Records provided below:

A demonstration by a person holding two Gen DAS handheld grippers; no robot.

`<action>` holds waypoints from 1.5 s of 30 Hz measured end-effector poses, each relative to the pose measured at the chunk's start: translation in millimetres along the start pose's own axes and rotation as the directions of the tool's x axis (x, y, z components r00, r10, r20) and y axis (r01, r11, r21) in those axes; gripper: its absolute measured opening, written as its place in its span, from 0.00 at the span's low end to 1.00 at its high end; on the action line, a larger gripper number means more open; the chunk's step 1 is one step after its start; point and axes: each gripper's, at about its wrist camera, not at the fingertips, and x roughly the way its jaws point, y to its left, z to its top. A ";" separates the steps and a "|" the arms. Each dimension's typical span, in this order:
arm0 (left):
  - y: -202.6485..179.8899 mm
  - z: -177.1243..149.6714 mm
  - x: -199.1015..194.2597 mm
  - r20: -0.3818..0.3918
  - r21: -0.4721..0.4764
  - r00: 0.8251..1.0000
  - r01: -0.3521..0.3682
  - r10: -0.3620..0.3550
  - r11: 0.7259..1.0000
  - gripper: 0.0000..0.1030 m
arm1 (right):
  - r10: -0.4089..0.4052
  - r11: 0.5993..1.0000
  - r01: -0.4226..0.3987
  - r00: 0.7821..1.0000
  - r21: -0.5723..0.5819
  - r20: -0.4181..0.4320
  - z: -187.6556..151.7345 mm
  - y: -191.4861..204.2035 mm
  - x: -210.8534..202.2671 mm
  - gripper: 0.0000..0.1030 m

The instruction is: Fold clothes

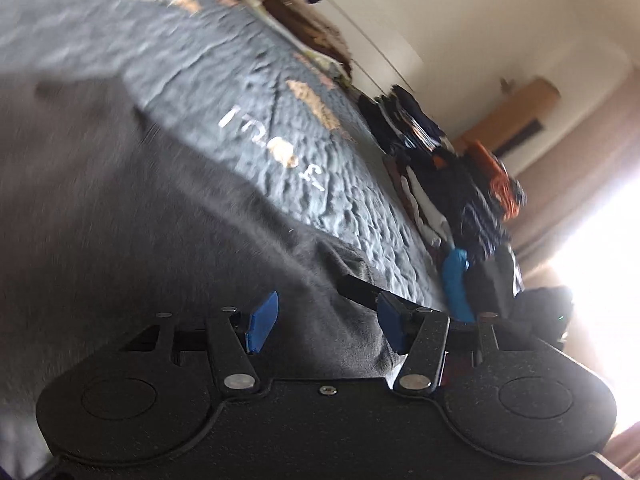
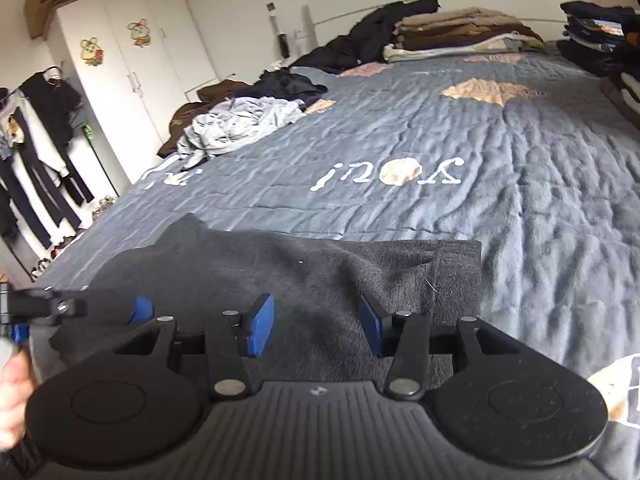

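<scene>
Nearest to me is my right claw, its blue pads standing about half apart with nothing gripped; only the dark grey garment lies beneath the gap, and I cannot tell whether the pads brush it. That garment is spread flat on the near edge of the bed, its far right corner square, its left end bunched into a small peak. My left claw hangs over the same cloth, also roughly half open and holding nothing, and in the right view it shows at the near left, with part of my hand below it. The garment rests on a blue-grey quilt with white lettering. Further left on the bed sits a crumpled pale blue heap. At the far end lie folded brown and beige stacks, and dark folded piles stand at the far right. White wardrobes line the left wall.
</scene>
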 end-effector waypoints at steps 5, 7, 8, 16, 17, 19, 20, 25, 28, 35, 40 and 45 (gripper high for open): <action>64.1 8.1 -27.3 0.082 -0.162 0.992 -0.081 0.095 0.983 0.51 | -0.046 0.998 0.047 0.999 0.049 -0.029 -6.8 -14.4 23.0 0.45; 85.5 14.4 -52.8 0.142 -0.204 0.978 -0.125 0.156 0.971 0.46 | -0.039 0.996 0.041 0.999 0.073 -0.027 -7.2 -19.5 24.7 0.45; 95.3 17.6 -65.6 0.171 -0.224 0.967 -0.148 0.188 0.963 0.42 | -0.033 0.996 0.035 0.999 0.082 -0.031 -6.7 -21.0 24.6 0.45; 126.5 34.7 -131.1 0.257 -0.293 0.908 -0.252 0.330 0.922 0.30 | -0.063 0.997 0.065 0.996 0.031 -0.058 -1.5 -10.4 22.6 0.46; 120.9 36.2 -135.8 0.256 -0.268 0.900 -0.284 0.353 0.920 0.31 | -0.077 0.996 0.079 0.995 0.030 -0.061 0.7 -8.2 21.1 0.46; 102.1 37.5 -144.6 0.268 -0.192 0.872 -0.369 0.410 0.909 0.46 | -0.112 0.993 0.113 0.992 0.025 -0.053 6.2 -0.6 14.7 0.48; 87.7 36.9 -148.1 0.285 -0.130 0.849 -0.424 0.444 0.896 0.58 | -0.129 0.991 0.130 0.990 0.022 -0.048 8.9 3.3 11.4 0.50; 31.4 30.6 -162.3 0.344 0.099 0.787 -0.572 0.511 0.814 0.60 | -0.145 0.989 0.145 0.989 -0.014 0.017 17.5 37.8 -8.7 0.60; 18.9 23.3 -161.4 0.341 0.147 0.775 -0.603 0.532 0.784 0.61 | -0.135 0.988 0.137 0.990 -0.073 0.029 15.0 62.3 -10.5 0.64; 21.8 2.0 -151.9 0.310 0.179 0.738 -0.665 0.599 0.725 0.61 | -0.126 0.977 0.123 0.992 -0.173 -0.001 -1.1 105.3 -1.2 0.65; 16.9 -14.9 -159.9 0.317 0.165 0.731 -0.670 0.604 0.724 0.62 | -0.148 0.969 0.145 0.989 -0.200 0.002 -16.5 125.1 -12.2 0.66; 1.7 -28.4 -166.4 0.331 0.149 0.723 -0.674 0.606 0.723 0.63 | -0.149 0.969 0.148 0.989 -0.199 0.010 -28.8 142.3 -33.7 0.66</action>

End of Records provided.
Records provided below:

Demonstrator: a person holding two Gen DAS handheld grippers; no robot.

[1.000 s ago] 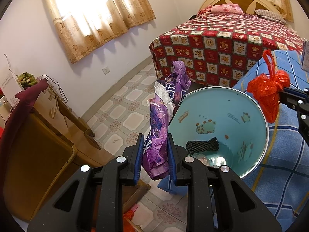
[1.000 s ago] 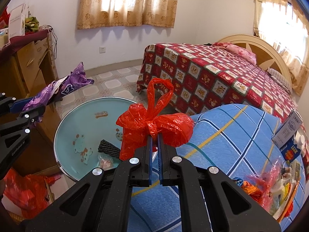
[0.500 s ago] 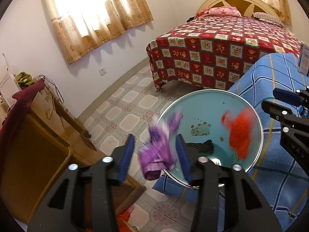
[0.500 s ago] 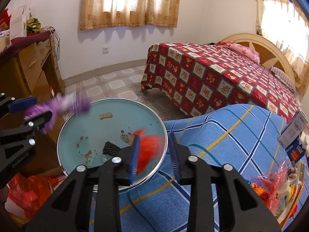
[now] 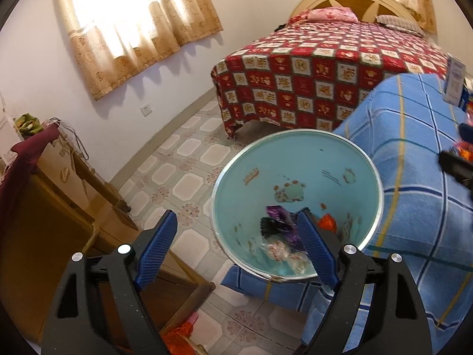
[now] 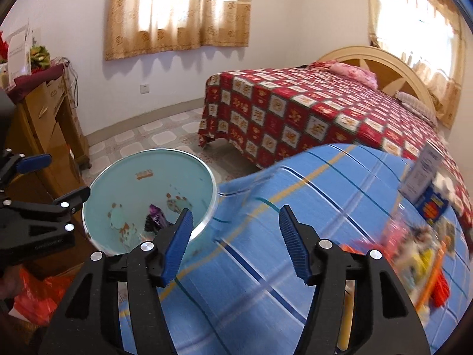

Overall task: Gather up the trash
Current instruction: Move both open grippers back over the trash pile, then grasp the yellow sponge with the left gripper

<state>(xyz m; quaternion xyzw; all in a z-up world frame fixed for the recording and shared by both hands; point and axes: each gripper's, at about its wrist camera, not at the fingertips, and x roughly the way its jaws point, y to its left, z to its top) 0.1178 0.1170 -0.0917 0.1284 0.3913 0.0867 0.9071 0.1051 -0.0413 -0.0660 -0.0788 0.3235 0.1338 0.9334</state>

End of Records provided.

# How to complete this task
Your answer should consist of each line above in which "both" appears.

# Answer section
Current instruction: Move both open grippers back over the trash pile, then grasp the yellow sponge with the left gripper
<state>(xyz m; quaternion xyzw; all in a z-up world frame fixed for the recording and shared by both hands; point and axes: each gripper's, at about its wrist camera, not at the fingertips, and x roughly the way its jaws point, y to its left, z to its top) 0.1178 0.1170 -0.0917 0.1284 0.3913 0.0867 0.9071 0.1051 -0.0413 -0.0660 -0.0788 0.3235 0.1338 0.9334</state>

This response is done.